# Exercise
The data must be returned in full, with no character altered.

# Records
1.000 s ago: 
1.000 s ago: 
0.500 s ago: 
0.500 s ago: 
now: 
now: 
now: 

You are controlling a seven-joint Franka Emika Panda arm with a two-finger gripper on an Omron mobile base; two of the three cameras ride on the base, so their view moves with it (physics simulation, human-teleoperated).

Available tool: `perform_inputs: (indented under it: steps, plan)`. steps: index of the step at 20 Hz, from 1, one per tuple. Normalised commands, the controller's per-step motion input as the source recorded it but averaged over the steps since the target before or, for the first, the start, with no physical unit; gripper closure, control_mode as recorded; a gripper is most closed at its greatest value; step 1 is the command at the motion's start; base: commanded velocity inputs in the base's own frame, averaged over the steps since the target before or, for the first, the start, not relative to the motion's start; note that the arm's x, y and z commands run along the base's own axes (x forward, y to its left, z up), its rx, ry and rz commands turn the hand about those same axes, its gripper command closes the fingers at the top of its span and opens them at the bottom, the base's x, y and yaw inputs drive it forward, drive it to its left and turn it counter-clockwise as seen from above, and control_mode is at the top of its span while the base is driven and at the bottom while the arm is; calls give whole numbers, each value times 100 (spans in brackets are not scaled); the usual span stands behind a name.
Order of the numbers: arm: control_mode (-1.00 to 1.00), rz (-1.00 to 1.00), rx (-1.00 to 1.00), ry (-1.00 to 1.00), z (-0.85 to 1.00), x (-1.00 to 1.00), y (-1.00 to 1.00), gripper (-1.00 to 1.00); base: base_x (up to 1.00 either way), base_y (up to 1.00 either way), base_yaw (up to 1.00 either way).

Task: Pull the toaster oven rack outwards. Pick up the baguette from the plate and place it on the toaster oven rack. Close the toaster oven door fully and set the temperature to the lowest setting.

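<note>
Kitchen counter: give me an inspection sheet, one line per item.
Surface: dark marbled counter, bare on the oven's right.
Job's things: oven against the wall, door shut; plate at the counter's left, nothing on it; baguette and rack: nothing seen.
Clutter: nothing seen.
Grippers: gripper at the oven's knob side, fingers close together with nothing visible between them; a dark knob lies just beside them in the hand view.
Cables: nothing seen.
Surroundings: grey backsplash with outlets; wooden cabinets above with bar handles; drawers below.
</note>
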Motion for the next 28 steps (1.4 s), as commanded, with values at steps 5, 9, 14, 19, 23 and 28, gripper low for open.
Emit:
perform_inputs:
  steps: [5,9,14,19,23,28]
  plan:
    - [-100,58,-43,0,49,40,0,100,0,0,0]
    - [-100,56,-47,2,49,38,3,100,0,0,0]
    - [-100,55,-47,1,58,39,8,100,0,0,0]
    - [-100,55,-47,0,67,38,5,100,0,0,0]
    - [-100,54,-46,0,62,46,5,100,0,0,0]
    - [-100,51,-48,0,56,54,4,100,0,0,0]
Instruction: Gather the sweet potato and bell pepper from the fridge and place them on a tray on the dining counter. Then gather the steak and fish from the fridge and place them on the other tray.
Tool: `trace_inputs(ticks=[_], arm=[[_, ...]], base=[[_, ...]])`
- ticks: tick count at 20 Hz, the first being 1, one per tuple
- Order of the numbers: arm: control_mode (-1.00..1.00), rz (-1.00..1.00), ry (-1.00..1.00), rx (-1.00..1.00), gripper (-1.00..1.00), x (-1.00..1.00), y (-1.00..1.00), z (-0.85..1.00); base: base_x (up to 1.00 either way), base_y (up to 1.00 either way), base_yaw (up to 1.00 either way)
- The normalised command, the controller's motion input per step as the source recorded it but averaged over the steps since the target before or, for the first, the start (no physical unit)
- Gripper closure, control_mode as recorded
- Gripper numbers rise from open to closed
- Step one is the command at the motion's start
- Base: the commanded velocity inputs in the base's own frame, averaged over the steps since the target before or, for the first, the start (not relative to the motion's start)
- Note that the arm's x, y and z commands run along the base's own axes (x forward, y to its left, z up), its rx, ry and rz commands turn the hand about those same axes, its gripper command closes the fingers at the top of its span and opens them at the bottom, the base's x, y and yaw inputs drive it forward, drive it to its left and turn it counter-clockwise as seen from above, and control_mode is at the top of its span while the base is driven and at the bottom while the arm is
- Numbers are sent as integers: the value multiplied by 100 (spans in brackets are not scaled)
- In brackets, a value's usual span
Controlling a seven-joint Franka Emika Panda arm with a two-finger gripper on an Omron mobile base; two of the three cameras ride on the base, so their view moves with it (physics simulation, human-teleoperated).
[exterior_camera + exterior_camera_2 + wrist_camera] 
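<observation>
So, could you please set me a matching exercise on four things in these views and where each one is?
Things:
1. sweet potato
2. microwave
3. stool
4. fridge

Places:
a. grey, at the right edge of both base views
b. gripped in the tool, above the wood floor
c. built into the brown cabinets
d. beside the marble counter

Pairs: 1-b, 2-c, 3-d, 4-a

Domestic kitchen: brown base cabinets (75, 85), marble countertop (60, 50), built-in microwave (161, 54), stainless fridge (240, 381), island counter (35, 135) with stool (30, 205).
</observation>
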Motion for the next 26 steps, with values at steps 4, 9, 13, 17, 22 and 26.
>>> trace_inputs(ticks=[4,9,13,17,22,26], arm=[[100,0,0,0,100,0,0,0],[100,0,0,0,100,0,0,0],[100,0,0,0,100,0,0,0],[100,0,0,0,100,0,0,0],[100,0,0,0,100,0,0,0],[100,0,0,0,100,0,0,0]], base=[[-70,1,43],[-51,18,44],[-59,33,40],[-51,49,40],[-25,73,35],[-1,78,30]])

# Output for this exercise
1.000 s ago: 
1.000 s ago: 
0.500 s ago: 
0.500 s ago: 
now: 
now: 
now: 

You are controlling a seven-joint Franka Emika Panda arm with a two-finger gripper on an Omron mobile base; two of the three cameras ride on the base, so their view moves with it (physics simulation, human-teleoperated).

Available tool: `perform_inputs: (indented under it: steps, plan)`. steps: index of the step at 20 Hz, from 1, one per tuple. Normalised commands, the controller's per-step motion input as the source recorded it but averaged over the steps since the target before or, for the first, the start, with no physical unit; gripper closure, control_mode as recorded; a gripper is most closed at its greatest value; step 1 is the command at the motion's start; base: commanded velocity inputs in the base's own frame, averaged over the steps since the target before or, for the first, the start, not relative to the motion's start; note that the arm's x, y and z commands run along the base's own axes (x forward, y to its left, z up), its rx, ry and rz commands turn the hand about those same axes, its gripper command closes the fingers at the top of its span and opens them at the bottom, the base's x, y and yaw inputs drive it forward, drive it to its left and turn it counter-clockwise as seen from above, and control_mode is at the top of its span while the base is driven and at the bottom while the arm is; calls give whole numbers, each value times 100 (spans in brackets are not scaled); the usual span stands behind a name.
Order of the numbers: arm: control_mode (-1.00 to 1.00), rz (-1.00 to 1.00), rx (-1.00 to 1.00), ry (-1.00 to 1.00), z (-0.85 to 1.00), x (-1.00 to 1.00), y (-1.00 to 1.00), gripper (-1.00 to 1.00); base: base_x (up to 1.00 either way), base_y (up to 1.00 either way), base_yaw (up to 1.00 either way).

Task: Pull the toaster oven rack outwards. Pick up the baguette from the plate and place it on the toaster oven rack. Close the toaster oven door fully and set the temperature to the lowest setting.

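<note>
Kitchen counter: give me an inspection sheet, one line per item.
Surface: dark marbled counter, bare on the oven's right.
Job's things: oven against the wall, door shut; plate at the counter's left, nothing on it; baguette and rack: nothing seen.
Clutter: nothing seen.
Grippers: gripper at the oven's knob side, fingers close together with nothing visible between them; a dark knob lies just beside them in the hand view.
Cables: nothing seen.
Surroundings: grey backsplash with outlets; wooden cabinets above with bar handles; drawers below.
</note>
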Motion for the next 28 steps (1.4 s), as commanded, with values at steps 5, 9, 14, 19, 23 and 28, gripper low for open.
Emit:
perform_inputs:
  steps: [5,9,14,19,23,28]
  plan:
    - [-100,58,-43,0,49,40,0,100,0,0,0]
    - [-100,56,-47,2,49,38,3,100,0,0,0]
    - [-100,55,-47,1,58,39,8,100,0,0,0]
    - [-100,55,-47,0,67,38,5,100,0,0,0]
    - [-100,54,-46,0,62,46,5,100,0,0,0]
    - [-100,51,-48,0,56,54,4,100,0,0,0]
Instruction: Gather the sweet potato and bell pepper from the fridge and place them on a tray on the dining counter. Then gather the steak and fish from the fridge and place them on the other tray.
Tool: `trace_inputs(ticks=[_], arm=[[_, ...]], base=[[_, ...]])`
- ticks: tick count at 20 Hz, the first being 1, one per tuple
- Order of the numbers: arm: control_mode (-1.00..1.00), rz (-1.00..1.00), ry (-1.00..1.00), rx (-1.00..1.00), gripper (-1.00..1.00), x (-1.00..1.00), y (-1.00..1.00), z (-0.85..1.00); base: base_x (up to 1.00 either way), base_y (up to 1.00 either way), base_yaw (up to 1.00 either way)
- The normalised command, the controller's motion input per step as the source recorded it but averaged over the steps since the target before or, for the first, the start (no physical unit)
- Gripper closure, control_mode as recorded
- Gripper numbers rise from open to closed
- Step one is the command at the motion's start
- Base: the commanded velocity inputs in the base's own frame, averaged over the steps since the target before or, for the first, the start (not relative to the motion's start)
- Note that the arm's x, y and z commands run along the base's own axes (x forward, y to its left, z up), its rx, ry and rz commands turn the hand about those same axes, its gripper command closes the fingers at the top of its span and opens them at the bottom, the base's x, y and yaw inputs drive it forward, drive it to its left and turn it counter-clockwise as seen from above, and control_mode is at the top of its span while the base is driven and at the bottom while the arm is
- Numbers are sent as integers: the value multiplied by 100 (spans in brackets are not scaled)
- In brackets, a value's usual span
Controlling a seven-joint Franka Emika Panda arm with a two-finger gripper on an Omron mobile base; two of the three cameras ride on the base, so their view moves with it (physics simulation, human-teleoperated).
[exterior_camera + exterior_camera_2 + wrist_camera] 
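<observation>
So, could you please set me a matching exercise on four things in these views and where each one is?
Things:
1. sweet potato
2. microwave
3. stool
4. fridge

Places:
a. grey, at the right edge of both base views
b. gripped in the tool, above the wood floor
c. built into the brown cabinets
d. beside the marble counter

Pairs: 1-b, 2-c, 3-d, 4-a

Domestic kitchen: brown base cabinets (75, 85), marble countertop (60, 50), built-in microwave (161, 54), stainless fridge (240, 381), island counter (35, 135) with stool (30, 205).
</observation>
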Motion for the next 26 steps, with values at steps 4, 9, 13, 17, 22 and 26.
>>> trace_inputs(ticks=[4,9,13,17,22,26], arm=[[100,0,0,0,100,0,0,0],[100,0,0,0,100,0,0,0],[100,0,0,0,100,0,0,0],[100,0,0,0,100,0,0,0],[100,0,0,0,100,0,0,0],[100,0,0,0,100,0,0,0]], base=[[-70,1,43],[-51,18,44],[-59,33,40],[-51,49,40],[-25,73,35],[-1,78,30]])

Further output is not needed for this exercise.